▸ TASK TO COMPLETE:
Return each record word for word and omit the pictures.

▸ RECORDS FOR THE TASK:
>>>

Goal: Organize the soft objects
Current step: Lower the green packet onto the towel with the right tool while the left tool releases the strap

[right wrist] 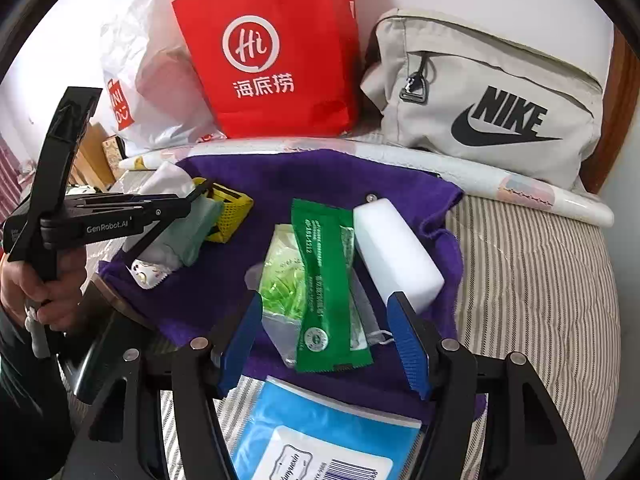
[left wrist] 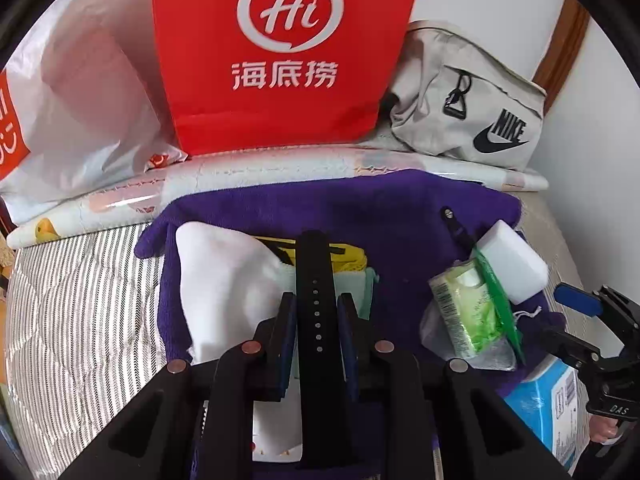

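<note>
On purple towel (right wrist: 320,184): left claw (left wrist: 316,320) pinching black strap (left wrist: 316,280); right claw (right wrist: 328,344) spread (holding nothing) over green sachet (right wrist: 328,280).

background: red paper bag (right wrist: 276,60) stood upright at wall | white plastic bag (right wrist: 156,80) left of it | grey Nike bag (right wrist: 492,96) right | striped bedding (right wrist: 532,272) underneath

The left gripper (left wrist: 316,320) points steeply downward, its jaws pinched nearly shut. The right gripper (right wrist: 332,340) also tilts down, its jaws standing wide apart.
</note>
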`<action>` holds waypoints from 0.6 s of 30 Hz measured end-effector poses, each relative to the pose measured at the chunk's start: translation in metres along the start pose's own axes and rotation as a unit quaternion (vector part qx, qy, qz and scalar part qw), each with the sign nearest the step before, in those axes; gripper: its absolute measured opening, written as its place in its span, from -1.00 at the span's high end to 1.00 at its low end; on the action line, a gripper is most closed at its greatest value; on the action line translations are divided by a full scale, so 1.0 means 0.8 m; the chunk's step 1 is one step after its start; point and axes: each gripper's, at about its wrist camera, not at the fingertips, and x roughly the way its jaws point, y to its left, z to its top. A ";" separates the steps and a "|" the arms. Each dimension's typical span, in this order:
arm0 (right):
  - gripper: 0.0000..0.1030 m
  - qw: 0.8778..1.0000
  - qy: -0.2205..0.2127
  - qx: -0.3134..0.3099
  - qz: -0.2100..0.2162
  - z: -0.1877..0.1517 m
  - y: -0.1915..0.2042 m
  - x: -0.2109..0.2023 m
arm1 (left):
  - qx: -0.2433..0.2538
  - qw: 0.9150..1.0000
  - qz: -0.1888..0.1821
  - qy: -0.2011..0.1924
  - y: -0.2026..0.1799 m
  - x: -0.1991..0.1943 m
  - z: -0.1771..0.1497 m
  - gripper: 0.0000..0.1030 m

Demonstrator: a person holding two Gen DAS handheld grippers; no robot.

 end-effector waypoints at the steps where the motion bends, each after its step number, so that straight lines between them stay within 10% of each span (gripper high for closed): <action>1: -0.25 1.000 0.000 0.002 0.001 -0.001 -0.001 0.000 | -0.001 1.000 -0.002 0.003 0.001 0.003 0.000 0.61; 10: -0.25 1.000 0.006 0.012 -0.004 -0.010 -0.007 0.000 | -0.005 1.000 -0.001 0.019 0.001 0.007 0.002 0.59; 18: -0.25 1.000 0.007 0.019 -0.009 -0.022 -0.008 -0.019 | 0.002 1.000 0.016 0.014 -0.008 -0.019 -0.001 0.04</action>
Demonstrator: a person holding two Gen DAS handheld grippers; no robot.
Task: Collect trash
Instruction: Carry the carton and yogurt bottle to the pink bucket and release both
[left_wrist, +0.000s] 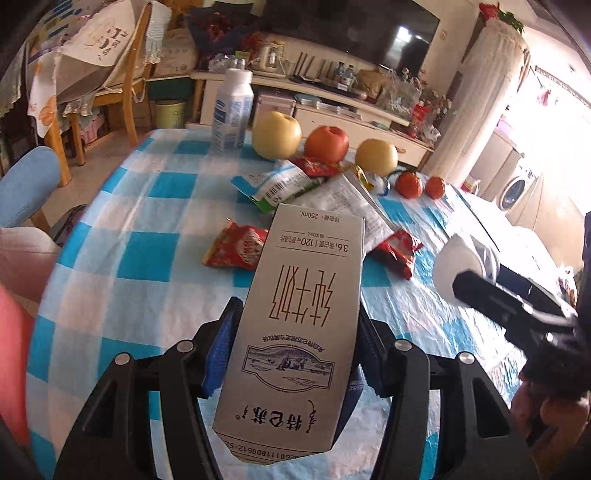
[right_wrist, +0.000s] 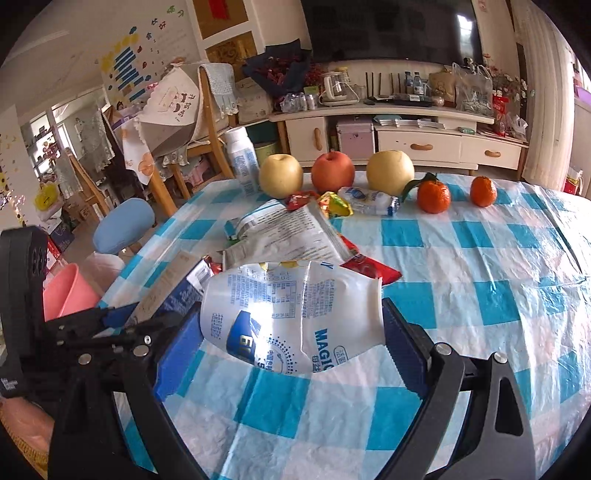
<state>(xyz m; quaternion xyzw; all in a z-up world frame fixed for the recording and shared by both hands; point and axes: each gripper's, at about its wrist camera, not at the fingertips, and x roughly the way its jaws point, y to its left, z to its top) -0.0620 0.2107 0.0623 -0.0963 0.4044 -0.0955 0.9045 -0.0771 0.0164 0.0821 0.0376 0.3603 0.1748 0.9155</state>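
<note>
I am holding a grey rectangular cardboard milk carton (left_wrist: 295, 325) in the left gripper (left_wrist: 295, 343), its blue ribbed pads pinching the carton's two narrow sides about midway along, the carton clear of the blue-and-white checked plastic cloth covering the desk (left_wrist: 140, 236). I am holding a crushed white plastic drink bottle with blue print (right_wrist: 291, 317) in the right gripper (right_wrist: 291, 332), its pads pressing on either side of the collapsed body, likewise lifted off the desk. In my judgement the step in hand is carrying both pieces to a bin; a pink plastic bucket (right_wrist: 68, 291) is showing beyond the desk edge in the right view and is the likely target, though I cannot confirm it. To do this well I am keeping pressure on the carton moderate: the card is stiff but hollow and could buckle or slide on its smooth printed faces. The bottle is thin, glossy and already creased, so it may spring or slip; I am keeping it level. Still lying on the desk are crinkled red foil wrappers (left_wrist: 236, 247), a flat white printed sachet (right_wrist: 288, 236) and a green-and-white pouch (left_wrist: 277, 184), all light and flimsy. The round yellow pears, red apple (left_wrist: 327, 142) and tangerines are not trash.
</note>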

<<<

▸ EXERCISE ANSWER:
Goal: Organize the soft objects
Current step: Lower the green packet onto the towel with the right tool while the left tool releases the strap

[right wrist] 
[left wrist] 

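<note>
On purple towel (right wrist: 320,184): left claw (left wrist: 316,320) pinching black strap (left wrist: 316,280); right claw (right wrist: 328,344) spread (holding nothing) over green sachet (right wrist: 328,280).

background: red paper bag (right wrist: 276,60) stood upright at wall | white plastic bag (right wrist: 156,80) left of it | grey Nike bag (right wrist: 492,96) right | striped bedding (right wrist: 532,272) underneath

The left gripper (left wrist: 316,320) points steeply downward, its jaws pinched nearly shut. The right gripper (right wrist: 332,340) also tilts down, its jaws standing wide apart.
</note>
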`<action>` holds waypoints from 0.6 s of 30 Hz measured end-effector poses, each relative to the pose measured at the chunk's start: translation in metres along the start pose's own axes and rotation as a unit quaternion (vector part qx, qy, qz and scalar part qw), each with the sign nearest the step before, in those axes; gripper: its absolute measured opening, written as its place in its span, from -1.00 at the span's high end to 1.00 at its low end; on the action line, a gripper is most closed at its greatest value; on the action line translations are divided by a full scale, so 1.0 means 0.8 m; the chunk's step 1 is one step after its start; point and axes: each gripper's, at about its wrist camera, not at the fingertips, and x roughly the way its jaws point, y to its left, z to its top. A ";" separates the steps and a "|" the arms. Each dimension's typical span, in this order:
arm0 (right):
  - gripper: 0.0000..0.1030 m
  - qw: 0.8778..1.0000
  - qy: -0.2205..0.2127
  - qx: -0.3134..0.3099
  - qz: -0.2100..0.2162
  - z: -0.1877..0.1517 m
  - y: -0.1915..0.2042 m
  - x: -0.2109..0.2023 m
arm1 (left):
  - qx: -0.2433..0.2538
  - qw: 0.9150..1.0000
  - qz: -0.1888..0.1821
  - qy: -0.2011..0.1924
  - y: -0.2026..0.1799 m
  - x: -0.1991..0.1943 m
  - z: -0.1771..0.1497 m
  - gripper: 0.0000..0.1030 m

Demonstrator: a person holding two Gen DAS handheld grippers; no robot.

 end-effector waypoints at the steps where the motion bends, each after its step number, so that straight lines between them stay within 10% of each span (gripper high for closed): <action>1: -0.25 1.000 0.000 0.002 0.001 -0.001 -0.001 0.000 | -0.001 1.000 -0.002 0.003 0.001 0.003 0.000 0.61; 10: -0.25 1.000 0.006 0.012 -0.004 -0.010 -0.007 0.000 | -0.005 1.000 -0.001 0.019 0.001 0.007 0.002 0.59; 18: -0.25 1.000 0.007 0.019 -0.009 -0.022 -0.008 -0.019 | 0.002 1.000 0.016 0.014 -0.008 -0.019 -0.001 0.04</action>
Demonstrator: a person holding two Gen DAS handheld grippers; no robot.
Task: Collect trash
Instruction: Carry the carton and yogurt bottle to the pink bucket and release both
[left_wrist, +0.000s] 
[right_wrist, +0.000s] 
<state>(xyz m; quaternion xyzw; all in a z-up world frame fixed for the recording and shared by both hands; point and axes: each gripper's, at about its wrist camera, not at the fingertips, and x roughly the way its jaws point, y to its left, z to its top) -0.0620 0.2107 0.0623 -0.0963 0.4044 -0.0955 0.9045 -0.0771 0.0164 0.0821 0.0376 0.3603 0.1748 0.9155</state>
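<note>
I am holding a grey rectangular cardboard milk carton (left_wrist: 295, 325) in the left gripper (left_wrist: 295, 343), its blue ribbed pads pinching the carton's two narrow sides about midway along, the carton clear of the blue-and-white checked plastic cloth covering the desk (left_wrist: 140, 236). I am holding a crushed white plastic drink bottle with blue print (right_wrist: 291, 317) in the right gripper (right_wrist: 291, 332), its pads pressing on either side of the collapsed body, likewise lifted off the desk. In my judgement the step in hand is carrying both pieces to a bin; a pink plastic bucket (right_wrist: 68, 291) is showing beyond the desk edge in the right view and is the likely target, though I cannot confirm it. To do this well I am keeping pressure on the carton moderate: the card is stiff but hollow and could buckle or slide on its smooth printed faces. The bottle is thin, glossy and already creased, so it may spring or slip; I am keeping it level. Still lying on the desk are crinkled red foil wrappers (left_wrist: 236, 247), a flat white printed sachet (right_wrist: 288, 236) and a green-and-white pouch (left_wrist: 277, 184), all light and flimsy. The round yellow pears, red apple (left_wrist: 327, 142) and tangerines are not trash.
</note>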

No further output remains.